# Challenge 1 - Most Profiting Authors
In this challenge let's have a close look at the bonus challenge of the previous MySQL SELECT lab -- who are the top 3 most profiting authors? Even if you have solved or think you have solved that problem in the previous lab, please still complete this challenge because the step-by-step guidances are helpful to train your problem-solving thinking.

In order to solve this problem, it is important for you to keep the following points in mind:

In table sales, a title can appear several times. The royalties need to be calculated for each sale.

Despite a title can have multiple sales records, the advance must be calculated only once for each title.

In your eventual solution, you need to sum up the following profits for each individual author:

All advances which is calculated exactly once for each title.
All royalties in each sale.
Therefore, you will not be able to achieve the goal with a single SELECT query. Instead, you will need to follow several steps in order to achieve the eventual solution. Below is an overview of the steps:

Calculate the royalty of each sale for each author.

Using the output from Step 1 as a temp table, aggregate the total royalties for each title for each author.

Using the output from Step 2 as a temp table, calculate the total profits of each author by aggregating the advances and total royalties of each title.

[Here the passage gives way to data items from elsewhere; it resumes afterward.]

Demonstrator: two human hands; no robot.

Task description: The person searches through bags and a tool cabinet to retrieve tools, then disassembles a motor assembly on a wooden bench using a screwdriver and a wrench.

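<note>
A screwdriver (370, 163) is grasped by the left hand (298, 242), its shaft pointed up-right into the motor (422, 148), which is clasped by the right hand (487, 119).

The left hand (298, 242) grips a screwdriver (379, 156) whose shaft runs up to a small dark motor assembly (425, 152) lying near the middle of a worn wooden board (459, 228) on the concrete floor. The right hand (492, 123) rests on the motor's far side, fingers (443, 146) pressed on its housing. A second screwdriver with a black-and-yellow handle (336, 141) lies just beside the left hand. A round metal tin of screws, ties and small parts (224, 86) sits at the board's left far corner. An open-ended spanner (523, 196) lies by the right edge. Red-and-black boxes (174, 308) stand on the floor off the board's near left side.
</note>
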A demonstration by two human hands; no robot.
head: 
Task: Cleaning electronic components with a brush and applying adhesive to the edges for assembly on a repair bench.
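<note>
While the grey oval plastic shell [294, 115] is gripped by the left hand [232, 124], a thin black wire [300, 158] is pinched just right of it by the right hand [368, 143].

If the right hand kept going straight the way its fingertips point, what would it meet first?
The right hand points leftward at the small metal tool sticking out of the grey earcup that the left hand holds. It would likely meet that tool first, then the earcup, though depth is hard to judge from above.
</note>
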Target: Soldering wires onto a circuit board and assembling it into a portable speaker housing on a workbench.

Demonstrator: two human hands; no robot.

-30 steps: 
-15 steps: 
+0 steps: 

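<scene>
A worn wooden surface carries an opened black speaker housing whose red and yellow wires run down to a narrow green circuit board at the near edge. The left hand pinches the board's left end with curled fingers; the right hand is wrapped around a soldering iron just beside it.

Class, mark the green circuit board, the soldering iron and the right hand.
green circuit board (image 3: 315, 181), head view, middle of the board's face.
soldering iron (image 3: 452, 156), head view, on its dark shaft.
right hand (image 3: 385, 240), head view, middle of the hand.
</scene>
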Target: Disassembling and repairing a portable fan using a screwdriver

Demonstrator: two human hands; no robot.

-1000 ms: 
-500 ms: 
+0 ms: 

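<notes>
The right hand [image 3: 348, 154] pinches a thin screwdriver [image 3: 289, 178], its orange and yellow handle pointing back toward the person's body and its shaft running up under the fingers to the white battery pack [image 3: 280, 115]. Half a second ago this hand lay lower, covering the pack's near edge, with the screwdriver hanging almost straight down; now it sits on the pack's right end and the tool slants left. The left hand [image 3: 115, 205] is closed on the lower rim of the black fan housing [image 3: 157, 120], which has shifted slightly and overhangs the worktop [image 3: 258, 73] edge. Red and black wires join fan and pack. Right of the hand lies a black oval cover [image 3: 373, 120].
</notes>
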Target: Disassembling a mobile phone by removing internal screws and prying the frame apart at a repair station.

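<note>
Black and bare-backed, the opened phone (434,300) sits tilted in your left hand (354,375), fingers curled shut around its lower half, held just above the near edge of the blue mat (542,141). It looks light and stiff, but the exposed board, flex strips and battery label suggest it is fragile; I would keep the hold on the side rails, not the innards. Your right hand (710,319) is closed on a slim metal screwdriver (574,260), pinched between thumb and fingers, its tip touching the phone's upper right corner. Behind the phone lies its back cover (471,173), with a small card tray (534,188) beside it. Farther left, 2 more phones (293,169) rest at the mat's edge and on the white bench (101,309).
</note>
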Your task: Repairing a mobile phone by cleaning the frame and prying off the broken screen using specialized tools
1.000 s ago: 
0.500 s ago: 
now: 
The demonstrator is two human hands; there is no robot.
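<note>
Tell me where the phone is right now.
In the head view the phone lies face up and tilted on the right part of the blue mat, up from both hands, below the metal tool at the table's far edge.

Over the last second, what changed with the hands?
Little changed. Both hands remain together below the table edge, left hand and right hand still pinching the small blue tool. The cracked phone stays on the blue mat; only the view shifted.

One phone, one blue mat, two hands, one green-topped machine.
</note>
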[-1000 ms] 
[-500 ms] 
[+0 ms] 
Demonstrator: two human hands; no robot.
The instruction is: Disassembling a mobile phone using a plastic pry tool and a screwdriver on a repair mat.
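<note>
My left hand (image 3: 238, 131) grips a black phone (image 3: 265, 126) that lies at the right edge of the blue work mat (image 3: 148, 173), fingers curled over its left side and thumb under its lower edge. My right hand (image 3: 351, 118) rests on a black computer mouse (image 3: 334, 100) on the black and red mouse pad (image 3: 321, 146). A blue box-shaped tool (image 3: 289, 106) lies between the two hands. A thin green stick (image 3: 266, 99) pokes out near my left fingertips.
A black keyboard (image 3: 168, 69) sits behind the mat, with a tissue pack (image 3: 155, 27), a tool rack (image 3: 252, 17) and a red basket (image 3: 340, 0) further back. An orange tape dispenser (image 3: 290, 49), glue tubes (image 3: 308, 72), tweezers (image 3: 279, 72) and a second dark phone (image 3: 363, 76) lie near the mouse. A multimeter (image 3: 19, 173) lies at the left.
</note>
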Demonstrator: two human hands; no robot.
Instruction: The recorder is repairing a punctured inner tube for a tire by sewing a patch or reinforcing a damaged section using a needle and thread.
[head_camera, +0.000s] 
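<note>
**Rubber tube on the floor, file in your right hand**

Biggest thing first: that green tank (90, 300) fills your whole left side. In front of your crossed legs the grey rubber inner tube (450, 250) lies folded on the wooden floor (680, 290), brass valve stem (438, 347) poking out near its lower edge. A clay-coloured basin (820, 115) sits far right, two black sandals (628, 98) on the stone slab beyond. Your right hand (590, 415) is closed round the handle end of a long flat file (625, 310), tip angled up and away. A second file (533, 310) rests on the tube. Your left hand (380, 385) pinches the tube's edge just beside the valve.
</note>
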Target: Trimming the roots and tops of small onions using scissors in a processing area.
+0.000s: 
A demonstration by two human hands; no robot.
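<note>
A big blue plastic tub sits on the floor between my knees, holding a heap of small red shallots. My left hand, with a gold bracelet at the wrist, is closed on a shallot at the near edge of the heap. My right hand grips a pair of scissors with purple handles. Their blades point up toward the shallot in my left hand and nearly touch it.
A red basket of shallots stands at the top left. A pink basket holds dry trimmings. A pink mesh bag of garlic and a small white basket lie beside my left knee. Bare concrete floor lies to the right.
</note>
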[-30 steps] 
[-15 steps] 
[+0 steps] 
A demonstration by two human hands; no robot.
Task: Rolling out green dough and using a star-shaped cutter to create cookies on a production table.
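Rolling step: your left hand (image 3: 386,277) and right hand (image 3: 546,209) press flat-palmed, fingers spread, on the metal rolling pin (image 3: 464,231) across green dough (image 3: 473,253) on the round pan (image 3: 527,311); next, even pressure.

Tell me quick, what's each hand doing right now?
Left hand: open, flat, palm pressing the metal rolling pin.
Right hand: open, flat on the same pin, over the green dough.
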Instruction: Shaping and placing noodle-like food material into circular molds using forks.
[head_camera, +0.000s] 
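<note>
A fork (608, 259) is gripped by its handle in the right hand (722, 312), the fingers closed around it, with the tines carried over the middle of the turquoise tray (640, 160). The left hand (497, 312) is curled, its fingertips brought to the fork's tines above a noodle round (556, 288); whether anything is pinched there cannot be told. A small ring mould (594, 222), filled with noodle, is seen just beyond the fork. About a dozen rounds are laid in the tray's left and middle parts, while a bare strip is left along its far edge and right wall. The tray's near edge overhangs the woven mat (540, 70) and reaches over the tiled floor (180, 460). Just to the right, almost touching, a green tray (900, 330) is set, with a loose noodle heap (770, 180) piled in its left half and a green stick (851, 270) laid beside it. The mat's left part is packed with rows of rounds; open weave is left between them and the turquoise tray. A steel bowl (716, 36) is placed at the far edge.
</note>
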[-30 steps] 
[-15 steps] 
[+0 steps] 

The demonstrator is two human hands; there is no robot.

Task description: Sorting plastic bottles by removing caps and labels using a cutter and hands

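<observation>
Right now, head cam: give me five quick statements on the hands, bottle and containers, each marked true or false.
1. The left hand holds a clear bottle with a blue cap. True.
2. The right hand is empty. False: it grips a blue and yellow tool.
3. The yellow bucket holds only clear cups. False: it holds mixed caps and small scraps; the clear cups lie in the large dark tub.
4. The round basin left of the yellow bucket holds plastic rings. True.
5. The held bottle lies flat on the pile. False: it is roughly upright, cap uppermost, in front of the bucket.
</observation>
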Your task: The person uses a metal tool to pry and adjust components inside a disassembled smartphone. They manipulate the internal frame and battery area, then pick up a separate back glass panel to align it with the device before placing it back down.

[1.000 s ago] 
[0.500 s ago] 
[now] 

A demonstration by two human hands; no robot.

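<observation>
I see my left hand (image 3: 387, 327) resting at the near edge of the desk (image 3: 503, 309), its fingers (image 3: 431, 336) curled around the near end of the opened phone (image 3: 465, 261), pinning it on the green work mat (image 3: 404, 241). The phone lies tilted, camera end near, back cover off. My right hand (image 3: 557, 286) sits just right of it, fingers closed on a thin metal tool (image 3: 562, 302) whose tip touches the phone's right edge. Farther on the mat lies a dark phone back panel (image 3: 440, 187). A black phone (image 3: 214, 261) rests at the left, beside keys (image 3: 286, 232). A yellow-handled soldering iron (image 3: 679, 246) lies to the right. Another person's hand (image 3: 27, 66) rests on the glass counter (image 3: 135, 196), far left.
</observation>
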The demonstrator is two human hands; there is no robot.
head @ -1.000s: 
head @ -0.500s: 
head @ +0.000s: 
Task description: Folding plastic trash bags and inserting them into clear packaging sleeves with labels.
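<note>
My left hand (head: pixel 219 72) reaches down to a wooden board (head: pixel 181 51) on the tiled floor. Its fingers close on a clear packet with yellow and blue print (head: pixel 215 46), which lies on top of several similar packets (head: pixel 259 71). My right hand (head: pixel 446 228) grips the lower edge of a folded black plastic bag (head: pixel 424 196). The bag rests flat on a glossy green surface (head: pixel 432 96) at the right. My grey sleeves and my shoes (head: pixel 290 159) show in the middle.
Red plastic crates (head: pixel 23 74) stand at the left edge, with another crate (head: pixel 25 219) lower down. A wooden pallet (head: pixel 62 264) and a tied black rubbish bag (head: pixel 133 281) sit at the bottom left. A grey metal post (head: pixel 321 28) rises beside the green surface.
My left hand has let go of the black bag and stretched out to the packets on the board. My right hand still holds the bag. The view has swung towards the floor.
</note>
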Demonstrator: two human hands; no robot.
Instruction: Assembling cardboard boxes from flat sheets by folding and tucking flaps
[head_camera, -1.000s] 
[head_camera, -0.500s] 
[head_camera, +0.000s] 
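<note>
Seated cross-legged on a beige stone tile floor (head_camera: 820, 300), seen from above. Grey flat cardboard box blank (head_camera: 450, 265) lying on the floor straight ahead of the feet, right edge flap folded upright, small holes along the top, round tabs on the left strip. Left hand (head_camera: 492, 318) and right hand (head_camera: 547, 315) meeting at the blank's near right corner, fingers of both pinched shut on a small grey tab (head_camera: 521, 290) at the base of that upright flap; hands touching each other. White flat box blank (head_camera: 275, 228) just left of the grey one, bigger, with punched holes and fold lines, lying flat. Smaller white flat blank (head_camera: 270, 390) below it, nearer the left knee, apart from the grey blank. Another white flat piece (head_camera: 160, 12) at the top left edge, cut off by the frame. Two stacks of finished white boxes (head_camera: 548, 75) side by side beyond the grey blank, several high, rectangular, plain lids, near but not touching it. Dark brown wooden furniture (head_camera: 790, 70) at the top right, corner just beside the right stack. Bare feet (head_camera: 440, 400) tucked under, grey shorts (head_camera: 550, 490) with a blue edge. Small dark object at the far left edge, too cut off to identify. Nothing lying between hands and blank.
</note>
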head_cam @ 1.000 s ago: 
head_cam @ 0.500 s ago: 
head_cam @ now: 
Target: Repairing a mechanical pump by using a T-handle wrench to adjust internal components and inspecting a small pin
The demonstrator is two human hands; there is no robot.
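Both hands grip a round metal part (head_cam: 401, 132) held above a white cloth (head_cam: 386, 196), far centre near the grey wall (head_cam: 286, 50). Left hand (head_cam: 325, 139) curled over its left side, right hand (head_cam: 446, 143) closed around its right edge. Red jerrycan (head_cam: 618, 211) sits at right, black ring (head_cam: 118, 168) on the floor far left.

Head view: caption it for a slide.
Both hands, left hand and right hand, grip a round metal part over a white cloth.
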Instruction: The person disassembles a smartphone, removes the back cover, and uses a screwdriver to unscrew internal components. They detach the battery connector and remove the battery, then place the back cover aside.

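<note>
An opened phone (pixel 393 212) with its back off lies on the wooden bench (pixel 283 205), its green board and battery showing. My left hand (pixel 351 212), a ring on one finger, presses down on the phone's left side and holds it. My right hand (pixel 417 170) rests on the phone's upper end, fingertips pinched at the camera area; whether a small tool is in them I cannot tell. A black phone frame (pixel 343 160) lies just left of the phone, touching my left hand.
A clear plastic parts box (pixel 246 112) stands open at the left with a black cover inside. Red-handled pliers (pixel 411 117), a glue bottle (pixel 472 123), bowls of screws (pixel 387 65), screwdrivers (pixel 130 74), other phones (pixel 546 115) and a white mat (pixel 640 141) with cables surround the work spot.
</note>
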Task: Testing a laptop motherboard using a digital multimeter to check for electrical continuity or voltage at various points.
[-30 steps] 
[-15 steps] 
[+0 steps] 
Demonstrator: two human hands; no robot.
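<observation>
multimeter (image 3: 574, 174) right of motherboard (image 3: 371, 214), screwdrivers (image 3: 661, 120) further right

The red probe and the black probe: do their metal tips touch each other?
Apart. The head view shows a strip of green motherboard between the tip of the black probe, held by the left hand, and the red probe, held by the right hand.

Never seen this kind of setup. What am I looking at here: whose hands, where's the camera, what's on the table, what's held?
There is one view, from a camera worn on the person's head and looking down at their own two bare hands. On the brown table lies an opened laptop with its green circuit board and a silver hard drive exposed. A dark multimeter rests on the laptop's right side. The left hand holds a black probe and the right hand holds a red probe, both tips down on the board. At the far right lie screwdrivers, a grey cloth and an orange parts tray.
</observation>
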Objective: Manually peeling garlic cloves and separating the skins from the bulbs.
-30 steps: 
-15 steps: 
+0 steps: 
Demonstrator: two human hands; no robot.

Below we'll guide you through each step. In your solutions.sql, please include the SELECT queries of each step so that your TA can review your problem-solving process.

Step 1: Calculate the royalties of each sales for each author
Write a SELECT query to obtain the following output:

Title ID
Author ID
Royalty of each sale for each author
The formular is:
sales_royalty = titles.price * sales.qty * titles.royalty / 100 * titleauthor.royaltyper / 100
Note that titles.royalty and titleauthor.royaltyper are divided by 100 respectively because they are percentage numbers instead of floats.
In the output of this step, each title may appear more than once for each author. This is because a title can have more than one sales.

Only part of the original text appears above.